3. Materials and Methods

3.1. Microorganism and Culture Conditions

The source of extracellular laccase (LAC) was the white rot fungus Pleurotus ostreatus (PO13) obtained from the Fungal Collection of the Department of Biochemistry and Biotechnology, Maria Curie-Skłodowska University (Lublin, Poland). The Pleurotus ostreatus strain was cultivated on Petri dishes containing maltose agar medium (glucose 20 g/L, maltose extract 20 g/L, peptone 1 g/L, agar 20 g/L), for 10 days in 25 °C and stored in 4 °C afterwards. The four 10 mm plugs of mycelium were transferred to the 250 mL flasks containing 100 mL of PDB medium (glucose 20 g/L, potato extract 4 g/L), and the culture was conducted for 14 days, which was used as inoculum for liquid culture of Pleurotus ostreatus.

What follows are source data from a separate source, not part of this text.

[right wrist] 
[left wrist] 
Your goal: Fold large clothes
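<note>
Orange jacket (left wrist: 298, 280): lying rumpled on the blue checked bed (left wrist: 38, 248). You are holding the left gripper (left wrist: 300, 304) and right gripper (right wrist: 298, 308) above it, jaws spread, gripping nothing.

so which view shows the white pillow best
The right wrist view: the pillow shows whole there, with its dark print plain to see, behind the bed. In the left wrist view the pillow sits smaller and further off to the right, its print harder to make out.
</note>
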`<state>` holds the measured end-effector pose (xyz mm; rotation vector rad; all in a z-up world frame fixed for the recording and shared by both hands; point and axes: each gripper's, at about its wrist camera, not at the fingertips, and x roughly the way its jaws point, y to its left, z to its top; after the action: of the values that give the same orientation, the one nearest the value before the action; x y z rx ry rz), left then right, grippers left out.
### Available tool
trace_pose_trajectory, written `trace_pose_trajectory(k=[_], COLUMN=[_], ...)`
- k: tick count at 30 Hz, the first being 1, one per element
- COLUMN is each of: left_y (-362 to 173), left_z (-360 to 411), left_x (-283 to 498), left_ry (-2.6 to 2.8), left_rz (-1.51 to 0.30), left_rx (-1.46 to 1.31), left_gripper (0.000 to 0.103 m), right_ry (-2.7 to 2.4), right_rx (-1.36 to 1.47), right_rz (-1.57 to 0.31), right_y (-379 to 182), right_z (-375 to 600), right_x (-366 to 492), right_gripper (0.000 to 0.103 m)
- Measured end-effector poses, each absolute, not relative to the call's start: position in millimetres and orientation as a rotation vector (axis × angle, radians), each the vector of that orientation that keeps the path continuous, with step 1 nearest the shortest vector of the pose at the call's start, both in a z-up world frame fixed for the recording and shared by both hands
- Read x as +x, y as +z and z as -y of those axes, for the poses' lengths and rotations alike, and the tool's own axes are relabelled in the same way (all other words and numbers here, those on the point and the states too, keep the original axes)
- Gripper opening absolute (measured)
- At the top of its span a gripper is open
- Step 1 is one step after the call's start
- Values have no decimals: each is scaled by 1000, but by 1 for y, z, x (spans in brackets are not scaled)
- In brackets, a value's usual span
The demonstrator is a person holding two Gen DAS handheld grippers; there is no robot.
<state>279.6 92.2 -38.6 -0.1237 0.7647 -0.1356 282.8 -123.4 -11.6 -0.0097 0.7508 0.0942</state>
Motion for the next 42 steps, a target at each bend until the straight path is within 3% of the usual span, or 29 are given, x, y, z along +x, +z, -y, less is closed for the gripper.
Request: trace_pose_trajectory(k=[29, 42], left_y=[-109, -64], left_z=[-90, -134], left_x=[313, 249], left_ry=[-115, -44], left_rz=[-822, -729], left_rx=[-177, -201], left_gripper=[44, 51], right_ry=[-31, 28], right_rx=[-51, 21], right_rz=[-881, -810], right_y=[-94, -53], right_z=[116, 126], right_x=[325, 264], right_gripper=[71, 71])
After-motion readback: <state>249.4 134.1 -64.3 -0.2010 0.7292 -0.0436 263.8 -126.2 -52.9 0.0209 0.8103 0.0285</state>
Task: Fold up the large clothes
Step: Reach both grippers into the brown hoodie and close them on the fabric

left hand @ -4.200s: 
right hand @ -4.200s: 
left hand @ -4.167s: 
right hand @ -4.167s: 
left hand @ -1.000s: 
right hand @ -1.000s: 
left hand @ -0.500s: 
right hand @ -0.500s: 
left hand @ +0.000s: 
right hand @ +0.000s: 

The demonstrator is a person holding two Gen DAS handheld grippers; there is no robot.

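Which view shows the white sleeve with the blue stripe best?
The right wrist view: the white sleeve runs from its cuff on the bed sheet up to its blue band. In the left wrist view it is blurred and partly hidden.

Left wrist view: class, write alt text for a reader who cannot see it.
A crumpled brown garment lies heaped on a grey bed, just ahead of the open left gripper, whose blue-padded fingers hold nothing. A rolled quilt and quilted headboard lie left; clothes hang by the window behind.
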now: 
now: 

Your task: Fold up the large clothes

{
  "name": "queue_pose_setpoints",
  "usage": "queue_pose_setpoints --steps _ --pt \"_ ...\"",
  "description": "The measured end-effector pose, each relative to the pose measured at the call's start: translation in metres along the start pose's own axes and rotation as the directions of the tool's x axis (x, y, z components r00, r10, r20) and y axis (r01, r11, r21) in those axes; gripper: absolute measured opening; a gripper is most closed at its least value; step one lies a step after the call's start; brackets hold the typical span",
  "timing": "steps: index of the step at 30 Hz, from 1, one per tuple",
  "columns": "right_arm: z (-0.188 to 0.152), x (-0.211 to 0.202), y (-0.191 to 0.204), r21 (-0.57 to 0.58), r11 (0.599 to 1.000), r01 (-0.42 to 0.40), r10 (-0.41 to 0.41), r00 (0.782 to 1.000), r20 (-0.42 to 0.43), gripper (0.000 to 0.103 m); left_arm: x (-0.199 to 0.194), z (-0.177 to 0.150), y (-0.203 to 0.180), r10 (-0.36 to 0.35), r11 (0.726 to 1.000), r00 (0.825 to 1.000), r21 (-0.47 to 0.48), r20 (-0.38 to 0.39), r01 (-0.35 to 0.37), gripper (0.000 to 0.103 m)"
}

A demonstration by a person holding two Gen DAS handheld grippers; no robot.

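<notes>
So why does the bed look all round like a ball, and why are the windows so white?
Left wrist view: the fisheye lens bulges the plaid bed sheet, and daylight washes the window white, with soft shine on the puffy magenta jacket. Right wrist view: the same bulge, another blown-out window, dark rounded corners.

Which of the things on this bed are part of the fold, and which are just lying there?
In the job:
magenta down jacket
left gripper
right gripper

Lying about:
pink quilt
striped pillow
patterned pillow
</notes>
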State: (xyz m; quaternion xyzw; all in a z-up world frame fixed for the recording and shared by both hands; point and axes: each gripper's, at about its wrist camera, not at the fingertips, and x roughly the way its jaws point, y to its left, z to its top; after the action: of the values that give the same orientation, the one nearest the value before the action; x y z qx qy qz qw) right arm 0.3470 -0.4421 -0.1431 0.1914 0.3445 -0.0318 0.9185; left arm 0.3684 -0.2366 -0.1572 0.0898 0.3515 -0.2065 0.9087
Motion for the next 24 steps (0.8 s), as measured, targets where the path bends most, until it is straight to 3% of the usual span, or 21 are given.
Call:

The liquid culture was conducted in volume of 7 L, in Lindeberg-Holm medium modified by addition of peptone (0.5 g/L) with idle air supplied (flow 3.5 mL/min). The laccase was obtained after 12 days of cultivation [43]. Culture liquid was concentrated by ultrafiltration using a Millipore polyethersulfone membrane (10 kDa) and purified by ion exchange chromatography (HQ-Sepharose) using 1 M (NH4)2SO4 in TRIS-HCl (5 mM) with a linear grade from 0 to 50%. Purified laccase was desalted, concentrated, and stored frozen at −18 °C until use for preparation of working LAC with precise activity.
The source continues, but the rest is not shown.